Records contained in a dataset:
■ ■ ■ ■
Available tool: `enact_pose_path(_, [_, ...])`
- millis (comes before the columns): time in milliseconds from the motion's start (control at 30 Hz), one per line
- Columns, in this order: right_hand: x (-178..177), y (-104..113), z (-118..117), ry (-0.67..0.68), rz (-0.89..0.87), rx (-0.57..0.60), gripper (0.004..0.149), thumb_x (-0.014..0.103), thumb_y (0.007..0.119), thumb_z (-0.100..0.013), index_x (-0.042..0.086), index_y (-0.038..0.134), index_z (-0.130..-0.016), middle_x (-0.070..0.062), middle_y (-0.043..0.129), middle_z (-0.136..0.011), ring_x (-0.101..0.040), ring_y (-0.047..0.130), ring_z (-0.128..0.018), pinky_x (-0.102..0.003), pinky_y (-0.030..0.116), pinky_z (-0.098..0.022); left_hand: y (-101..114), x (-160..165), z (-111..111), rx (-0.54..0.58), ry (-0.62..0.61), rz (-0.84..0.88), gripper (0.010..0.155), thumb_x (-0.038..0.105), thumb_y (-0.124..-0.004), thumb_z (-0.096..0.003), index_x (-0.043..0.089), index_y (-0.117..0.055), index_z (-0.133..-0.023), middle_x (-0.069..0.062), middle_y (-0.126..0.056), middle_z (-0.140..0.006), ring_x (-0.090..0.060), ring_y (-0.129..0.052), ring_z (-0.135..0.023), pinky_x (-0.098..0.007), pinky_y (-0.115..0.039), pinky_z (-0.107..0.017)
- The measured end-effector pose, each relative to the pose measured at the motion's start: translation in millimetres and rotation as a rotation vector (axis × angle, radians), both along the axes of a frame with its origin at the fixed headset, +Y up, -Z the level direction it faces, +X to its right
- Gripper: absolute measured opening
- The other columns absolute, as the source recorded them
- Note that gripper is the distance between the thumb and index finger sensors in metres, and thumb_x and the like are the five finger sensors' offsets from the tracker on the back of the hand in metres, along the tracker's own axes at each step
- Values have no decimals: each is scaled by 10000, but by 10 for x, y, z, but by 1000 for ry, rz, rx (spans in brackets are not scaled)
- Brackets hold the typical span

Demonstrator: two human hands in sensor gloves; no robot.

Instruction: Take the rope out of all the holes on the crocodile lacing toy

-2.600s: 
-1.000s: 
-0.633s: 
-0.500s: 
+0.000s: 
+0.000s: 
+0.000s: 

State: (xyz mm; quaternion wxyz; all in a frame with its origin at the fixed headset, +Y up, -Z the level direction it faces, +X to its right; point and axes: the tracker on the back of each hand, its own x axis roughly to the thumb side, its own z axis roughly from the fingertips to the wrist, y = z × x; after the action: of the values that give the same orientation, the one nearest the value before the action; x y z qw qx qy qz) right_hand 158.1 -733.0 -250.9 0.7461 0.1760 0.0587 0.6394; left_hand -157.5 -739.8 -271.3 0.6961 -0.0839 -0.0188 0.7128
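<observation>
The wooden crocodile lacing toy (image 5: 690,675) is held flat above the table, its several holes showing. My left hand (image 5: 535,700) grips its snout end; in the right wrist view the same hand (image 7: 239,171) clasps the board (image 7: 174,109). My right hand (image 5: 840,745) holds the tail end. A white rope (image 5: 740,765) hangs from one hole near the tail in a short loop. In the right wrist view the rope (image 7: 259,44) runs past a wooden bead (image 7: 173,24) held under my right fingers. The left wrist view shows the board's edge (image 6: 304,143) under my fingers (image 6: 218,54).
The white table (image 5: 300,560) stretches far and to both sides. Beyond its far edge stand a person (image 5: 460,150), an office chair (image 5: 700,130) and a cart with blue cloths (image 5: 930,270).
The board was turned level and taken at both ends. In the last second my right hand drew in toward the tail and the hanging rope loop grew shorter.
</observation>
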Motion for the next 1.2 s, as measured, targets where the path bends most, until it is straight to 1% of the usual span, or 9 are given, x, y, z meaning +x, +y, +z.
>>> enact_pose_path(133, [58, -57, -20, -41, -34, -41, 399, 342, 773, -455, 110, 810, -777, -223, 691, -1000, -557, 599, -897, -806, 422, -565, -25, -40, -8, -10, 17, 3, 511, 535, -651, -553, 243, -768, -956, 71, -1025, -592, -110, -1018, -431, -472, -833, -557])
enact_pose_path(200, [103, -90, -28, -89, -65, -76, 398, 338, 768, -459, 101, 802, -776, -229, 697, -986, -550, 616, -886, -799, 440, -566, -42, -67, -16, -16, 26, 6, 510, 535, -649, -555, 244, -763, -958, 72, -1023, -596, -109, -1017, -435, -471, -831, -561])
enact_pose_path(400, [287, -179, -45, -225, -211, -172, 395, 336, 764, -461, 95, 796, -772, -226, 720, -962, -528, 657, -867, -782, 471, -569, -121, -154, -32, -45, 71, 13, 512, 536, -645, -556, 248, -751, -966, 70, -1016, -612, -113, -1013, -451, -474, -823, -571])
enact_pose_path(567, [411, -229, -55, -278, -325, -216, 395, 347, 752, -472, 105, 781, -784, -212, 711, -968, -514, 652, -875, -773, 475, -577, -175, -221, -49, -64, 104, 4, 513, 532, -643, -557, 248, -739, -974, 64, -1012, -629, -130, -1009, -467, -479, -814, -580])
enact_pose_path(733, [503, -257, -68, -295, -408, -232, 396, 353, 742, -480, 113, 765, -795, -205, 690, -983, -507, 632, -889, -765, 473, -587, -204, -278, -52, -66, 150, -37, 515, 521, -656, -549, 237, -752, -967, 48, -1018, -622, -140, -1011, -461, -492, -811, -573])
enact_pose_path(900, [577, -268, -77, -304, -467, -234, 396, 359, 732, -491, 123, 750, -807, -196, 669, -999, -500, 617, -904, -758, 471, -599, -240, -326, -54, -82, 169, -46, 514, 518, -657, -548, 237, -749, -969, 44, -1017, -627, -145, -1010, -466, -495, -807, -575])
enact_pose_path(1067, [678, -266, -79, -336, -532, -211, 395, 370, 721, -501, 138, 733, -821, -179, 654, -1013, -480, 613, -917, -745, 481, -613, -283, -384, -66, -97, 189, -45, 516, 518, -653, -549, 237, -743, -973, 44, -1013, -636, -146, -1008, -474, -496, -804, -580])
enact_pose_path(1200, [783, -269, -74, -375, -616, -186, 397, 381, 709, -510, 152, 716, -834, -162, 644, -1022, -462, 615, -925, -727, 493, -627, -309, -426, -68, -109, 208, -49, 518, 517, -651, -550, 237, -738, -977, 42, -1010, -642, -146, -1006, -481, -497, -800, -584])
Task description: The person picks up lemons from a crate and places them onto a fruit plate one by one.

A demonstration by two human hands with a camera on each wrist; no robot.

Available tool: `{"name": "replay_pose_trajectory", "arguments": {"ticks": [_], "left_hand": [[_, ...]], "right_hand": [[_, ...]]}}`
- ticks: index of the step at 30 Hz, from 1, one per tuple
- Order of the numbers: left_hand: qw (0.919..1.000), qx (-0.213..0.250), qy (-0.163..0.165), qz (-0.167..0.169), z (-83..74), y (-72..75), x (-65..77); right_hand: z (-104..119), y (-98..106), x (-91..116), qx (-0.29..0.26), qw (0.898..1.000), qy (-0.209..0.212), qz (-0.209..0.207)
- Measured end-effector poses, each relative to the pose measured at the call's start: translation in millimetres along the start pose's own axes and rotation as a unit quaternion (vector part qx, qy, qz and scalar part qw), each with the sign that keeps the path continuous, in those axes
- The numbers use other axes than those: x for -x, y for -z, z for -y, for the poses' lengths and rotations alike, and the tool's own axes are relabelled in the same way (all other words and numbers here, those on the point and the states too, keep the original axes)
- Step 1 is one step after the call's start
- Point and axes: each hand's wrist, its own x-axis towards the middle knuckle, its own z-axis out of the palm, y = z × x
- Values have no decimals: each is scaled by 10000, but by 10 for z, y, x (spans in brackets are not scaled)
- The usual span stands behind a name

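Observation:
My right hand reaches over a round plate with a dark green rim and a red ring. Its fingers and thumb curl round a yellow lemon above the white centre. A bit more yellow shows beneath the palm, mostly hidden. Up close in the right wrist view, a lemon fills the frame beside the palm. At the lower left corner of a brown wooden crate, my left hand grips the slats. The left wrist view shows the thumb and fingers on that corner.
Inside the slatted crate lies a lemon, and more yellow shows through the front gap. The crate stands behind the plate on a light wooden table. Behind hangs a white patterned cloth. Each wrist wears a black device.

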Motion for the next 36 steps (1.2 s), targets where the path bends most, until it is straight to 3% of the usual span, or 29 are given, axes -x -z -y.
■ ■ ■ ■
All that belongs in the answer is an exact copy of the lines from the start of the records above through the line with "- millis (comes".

Available tool: `enact_pose_path(_, [_, ...])`
- millis (comes before the columns): time in milliseconds from the motion's start (control at 30 Hz), one per line

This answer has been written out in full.